Os presidentes de junta das 14 freguesias de Santo Tirso manifestaram “total solidariedade” com o presidente da Câmara, Alberto Costa, sucessor de Joaquim Couto após este ter sido constituído arguido na Operação “Teia”, revelou hoje a autarquia.

Numa nota de imprensa enviada à Lusa, a Câmara de Santo Tirso afirma ter recebido um “manifesto” em que os 14 presidentes das juntas de freguesia, representando o PS, o PSD e independentes, assumem “total apoio” ao presidente da autarquia, Alberto Costa, que era vice-presidente da autarquia e assumiu a presidência após Joaquim Couto, arguido da Operação “Teia”, ter renunciado no domingo ao cargo.

“Todos os presidentes de junta das 14 freguesias concordam que a solução encontrada “é a que melhor serve os interesses das freguesias e permitirá dar continuidade ao trabalho que estava a ser desenvolvido”, diz a Câmara de Santo Tirso.

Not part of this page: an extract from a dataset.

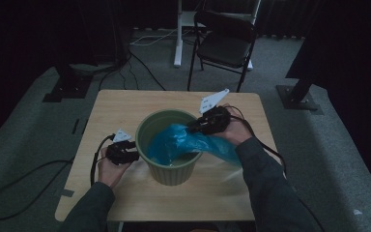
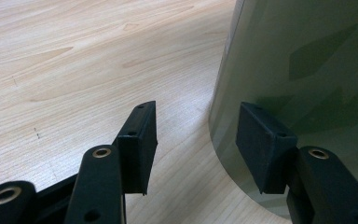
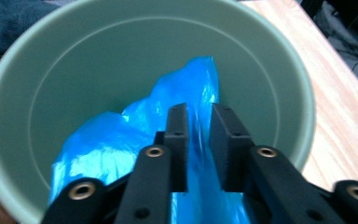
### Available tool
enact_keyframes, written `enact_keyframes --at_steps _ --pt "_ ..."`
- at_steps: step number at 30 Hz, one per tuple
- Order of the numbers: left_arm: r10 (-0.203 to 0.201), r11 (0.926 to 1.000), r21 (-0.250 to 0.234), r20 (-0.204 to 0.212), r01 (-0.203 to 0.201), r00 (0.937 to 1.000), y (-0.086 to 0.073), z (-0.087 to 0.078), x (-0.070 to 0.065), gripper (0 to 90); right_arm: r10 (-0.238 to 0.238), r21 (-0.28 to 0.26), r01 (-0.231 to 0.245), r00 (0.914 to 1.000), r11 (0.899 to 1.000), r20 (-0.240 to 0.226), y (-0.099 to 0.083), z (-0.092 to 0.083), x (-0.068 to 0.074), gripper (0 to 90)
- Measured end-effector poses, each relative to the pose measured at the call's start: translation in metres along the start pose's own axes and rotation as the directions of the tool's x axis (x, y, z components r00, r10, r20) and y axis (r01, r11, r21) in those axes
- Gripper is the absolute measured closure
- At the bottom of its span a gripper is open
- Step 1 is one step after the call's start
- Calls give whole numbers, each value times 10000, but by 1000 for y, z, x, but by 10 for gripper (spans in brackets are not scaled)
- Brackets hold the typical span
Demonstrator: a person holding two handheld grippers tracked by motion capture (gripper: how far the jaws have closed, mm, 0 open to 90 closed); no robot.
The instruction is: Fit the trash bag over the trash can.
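A pale green plastic bin [image 1: 171, 174] stands in the middle of the wooden table [image 1: 125, 104]. A blue plastic bag [image 1: 174, 142] hangs partly inside it and trails over the right rim toward the person's right sleeve. My right gripper [image 1: 193, 126] hovers over the bin's far right rim. In the right gripper view its jaws [image 3: 198, 126] stand a little apart with the blue bag [image 3: 102, 144] running between them inside the bin [image 3: 98, 60]; the pads do not squeeze it. My left gripper [image 1: 134, 153] is open beside the bin's left outer wall [image 2: 307, 60], its jaws [image 2: 196, 140] holding nothing.
A dark folding chair [image 1: 227, 41] stands behind the table beside a white desk leg [image 1: 178, 34]. Black cables [image 1: 24, 179] lie on the grey carpet at the left. Bare tabletop [image 2: 74, 70] stretches left of the bin.
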State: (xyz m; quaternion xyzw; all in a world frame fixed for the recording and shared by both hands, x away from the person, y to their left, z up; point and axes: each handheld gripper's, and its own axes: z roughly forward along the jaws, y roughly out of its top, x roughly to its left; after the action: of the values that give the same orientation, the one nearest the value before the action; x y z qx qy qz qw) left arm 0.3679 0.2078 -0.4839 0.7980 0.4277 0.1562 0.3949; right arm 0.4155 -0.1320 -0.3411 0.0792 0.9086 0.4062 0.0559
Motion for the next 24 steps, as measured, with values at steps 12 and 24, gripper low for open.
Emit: enact_keyframes --at_steps 12,24 --pt "0 10000 30 -1 0 10000 0 0 0 481 307 -713 -231 9938 9972 1072 -17 -53 14 584" --pt "-12 10000 27 0 12 10000 0 0 0 481 1008 -834 -868 9780 9927 1827 -68 -75 35 466"
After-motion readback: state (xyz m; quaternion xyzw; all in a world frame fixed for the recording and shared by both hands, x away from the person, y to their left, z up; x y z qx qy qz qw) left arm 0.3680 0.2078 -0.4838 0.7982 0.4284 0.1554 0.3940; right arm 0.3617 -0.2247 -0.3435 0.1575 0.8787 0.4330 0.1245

Durante a semana, vários partidos criticaram a escolha de Alberto Costa, alertando, como fez o PSD, que este também foi “constituído arguido” devido à operação “Dennis”, que em dezembro desarticulou uma “associação criminosa” por crimes de fraude fiscal, branqueamento, recebimento indevido de vantagem e participação económica em negócio, entre outros, no Norte do país.

Agora, no manifesto enviado à Câmara de Santo Tirso, os 14 presidentes de junta assumem “total apoio” a Alberto Costa.

De acordo com aquela autarquia, “no documento constam as assinaturas dos presidentes de junta de freguesia de Monte Córdova, Andreia Correia (eleita pela coligação PSD/CDS-PP); de Vilarinho, Jorge Faria (eleito no movimento independente “Unidos por Vilarinho”); ou da União de Freguesias de Santo Tirso, Couto e Burgães, Jorge Gomes (eleito pelo PS).

De acordo com a autarquia, no manifesto, os autarcas lembram que, “na qualidade de vice-presidente”, Alberto Costa “já tinha o pelouro da ligação às juntas de freguesia”.

Os presidentes de junta de freguesia sublinham ainda “o relacionamento franco, frontal e de proximidade do atual presidente da Câmara”, descreve o município.

“Por fim, os presidentes de junta de freguesia desejam as maiores felicidades a Alberto Costa no exercício do cargo, certos de que desempenhará as novas funções com sentido de serviço público e defesa dos interesses de toda a população”.

Dez das juntas de freguesia de Santo Tirso são presididas pelo PS, duas pelo PSD/CDS e duas por movimentos independentes, revelou a autarquia.

A operação “Teia” centra-se nas autarquias de Santo Tirso e Barcelos bem como no Instituto Português de Oncologia (IPO) do Porto e investiga suspeitas de corrupção, tráfico de influência e participação económica em negócio, traduzidas na “viciação fraudulenta de procedimentos concursais e de ajuste direto”, segundo comunicado da Diretoria do Norte da Polícia Judiciária, o órgão de polícia criminal que apoia o Ministério Público neste caso.